Red Flag Among Mosque Leaders

Baker, an outspoken critic of violence carried out in the name of Islam, said that his mosque has been the focus of recruiting efforts by Muslim fundamentalist extremists because it is located in one of London's poorest neighborhoods.

According to a report in The Times of London, Abu Qatada, who is known as Osama bin Laden's representative in Europe, recruited at the mosque, and another man who worshipped there, Shahid Butt, was detained in Yemen on charges that he and others plotted to carry out an attack on the British consulate and a church.

Baker said Reid became increasingly militant while he was at the Brixton mosque and eventually stopped attending services.

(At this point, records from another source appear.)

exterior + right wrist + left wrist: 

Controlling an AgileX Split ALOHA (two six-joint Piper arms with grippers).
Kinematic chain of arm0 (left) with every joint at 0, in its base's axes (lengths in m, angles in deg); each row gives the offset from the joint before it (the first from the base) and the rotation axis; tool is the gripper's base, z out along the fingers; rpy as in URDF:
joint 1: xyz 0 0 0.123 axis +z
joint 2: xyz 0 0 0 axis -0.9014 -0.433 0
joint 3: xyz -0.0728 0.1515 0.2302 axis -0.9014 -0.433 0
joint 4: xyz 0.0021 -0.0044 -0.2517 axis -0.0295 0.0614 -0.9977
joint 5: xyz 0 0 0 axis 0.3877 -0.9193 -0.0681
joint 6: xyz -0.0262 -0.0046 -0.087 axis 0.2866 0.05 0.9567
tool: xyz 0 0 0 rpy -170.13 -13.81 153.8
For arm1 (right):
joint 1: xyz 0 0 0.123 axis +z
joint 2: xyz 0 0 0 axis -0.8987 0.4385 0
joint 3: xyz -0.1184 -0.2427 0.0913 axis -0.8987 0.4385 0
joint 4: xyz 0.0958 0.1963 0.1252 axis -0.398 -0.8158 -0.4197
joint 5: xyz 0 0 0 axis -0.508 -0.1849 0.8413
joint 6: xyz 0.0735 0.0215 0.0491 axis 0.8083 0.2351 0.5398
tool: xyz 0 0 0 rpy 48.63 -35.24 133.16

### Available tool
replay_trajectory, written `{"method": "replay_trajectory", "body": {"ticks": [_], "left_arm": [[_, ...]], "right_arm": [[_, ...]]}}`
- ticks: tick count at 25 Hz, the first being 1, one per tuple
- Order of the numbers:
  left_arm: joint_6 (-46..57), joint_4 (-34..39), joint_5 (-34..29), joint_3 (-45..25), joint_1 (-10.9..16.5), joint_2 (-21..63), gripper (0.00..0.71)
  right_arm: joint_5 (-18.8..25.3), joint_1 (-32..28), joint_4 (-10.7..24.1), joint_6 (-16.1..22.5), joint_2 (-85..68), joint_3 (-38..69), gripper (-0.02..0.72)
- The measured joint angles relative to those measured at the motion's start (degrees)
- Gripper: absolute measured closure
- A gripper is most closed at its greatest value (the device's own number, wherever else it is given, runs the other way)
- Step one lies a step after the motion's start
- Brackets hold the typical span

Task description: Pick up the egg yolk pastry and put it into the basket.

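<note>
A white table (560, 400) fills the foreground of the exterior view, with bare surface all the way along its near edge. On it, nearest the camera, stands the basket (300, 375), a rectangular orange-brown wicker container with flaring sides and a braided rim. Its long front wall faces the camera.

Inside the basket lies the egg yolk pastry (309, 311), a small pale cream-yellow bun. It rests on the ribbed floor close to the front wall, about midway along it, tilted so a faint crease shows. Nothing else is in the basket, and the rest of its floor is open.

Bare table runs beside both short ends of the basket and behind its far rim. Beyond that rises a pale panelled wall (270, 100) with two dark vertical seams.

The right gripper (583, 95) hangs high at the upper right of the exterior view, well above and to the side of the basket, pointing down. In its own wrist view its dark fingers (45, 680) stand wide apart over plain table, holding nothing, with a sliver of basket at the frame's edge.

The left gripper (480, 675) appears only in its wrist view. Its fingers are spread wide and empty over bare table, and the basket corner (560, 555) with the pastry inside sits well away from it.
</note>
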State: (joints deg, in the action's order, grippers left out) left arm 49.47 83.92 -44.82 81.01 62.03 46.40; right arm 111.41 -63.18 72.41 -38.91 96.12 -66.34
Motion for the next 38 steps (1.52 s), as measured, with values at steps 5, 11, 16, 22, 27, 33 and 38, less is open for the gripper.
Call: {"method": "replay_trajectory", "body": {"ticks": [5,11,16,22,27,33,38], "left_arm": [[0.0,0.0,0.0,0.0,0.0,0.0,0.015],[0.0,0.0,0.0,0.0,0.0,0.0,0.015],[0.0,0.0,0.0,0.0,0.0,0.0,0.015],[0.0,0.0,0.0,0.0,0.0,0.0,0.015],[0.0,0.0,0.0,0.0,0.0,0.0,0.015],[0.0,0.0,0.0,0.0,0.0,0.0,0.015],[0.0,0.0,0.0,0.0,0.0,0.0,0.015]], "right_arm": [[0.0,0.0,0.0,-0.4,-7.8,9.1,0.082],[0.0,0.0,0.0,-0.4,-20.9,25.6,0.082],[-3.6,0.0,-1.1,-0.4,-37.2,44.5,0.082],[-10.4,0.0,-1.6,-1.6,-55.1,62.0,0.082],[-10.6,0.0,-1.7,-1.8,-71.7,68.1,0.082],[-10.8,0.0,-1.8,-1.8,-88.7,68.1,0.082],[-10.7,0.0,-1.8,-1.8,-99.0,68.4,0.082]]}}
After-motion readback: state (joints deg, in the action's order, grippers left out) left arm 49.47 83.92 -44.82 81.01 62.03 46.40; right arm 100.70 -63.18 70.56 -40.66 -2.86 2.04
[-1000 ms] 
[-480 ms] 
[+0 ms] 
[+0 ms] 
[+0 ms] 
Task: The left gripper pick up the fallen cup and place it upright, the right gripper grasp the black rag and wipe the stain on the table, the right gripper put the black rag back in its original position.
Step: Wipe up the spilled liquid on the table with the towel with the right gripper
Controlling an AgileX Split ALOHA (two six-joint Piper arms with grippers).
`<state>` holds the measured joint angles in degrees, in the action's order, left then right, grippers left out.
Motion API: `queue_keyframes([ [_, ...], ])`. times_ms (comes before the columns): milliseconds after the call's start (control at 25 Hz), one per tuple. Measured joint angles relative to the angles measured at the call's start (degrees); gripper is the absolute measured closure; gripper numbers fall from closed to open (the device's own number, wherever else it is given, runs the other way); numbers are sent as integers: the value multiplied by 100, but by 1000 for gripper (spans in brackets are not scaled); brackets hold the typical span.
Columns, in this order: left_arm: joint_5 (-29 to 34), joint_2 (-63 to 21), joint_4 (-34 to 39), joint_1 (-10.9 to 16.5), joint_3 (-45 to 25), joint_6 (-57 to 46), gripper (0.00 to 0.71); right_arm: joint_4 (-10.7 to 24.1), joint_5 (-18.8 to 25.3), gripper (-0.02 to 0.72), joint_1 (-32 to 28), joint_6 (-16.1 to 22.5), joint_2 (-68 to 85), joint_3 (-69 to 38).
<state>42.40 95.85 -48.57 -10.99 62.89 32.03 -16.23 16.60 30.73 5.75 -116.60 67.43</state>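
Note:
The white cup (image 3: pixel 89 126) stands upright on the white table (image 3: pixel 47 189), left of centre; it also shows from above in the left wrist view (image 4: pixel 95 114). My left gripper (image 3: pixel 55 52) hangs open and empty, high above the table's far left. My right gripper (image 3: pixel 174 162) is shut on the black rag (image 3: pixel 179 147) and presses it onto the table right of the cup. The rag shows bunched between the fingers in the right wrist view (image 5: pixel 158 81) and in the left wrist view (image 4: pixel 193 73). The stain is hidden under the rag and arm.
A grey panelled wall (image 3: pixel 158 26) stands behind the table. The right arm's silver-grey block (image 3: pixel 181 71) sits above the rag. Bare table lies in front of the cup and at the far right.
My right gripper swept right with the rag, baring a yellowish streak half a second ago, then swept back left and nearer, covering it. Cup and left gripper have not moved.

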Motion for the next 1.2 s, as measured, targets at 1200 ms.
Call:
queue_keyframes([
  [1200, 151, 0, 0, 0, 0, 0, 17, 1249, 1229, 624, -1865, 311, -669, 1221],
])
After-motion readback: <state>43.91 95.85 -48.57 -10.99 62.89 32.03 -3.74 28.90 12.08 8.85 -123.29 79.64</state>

Mosque leaders, he said, became concerned six months ago when they received a call from Reid's distressed mother, who revealed that she had lost contact with him and had heard he was in Pakistan.

"When we heard he was in Pakistan, some thought he was practicing and learning Arabic," Baker said. "Some of us became concerned, [thinking] 'Oh, no.What's he doing in Pakistan?'"

Despite their concerns, Brixton mosque leaders, who say they are in frequent contact with the Anti-Terrorist unit of Britain's Scotland yard, said they did not share their specific information about Reid with law enforcement.

Who Is Reid?

The FBI is conducting an international probe to reconstruct Reid's life. French intelligence said Reid is from Sri Lanka and also uses the name Tariq Raja. However, the Sri Lanka Embassy in Washington said he was not a Sri Lankan citizen, and the FBI says it believes he is a British citizen, that Reid is his real name, and that he sometimes uses Raja as an alias.

Scotland Yard also believes the suspect to be a British national, and according to reports in the British media his father is a Jamaican and his mother a British citizen.

Reid tried to take the same flight a day earlier — Friday — but was stopped at the airport because he raised a red flag in the profiling system: he had a one-way ticket, paid for in cash, no checked luggage, and carried a small carry-on bag.

He raised further suspicions when the airline ran a passport check. It was issued Dec. 7 at the British Embassy in Brussels, and appeared to be counterfeit. French police questioned him extensively and eventually approved him to travel, but he missed the flight.

Reid spent the night in an airport hotel, and then tried to board a flight the next day. He again raised red flags, and was scrutinized, but with assurances from French police from the day before, he was allowed to board.

ABCNEWS' Richard Gizbert in London, Pierre Thomas and Barbara Pinto in Washington, Ron Claiborn in Boston, and Lisa Stark and David Wright contributed to this report.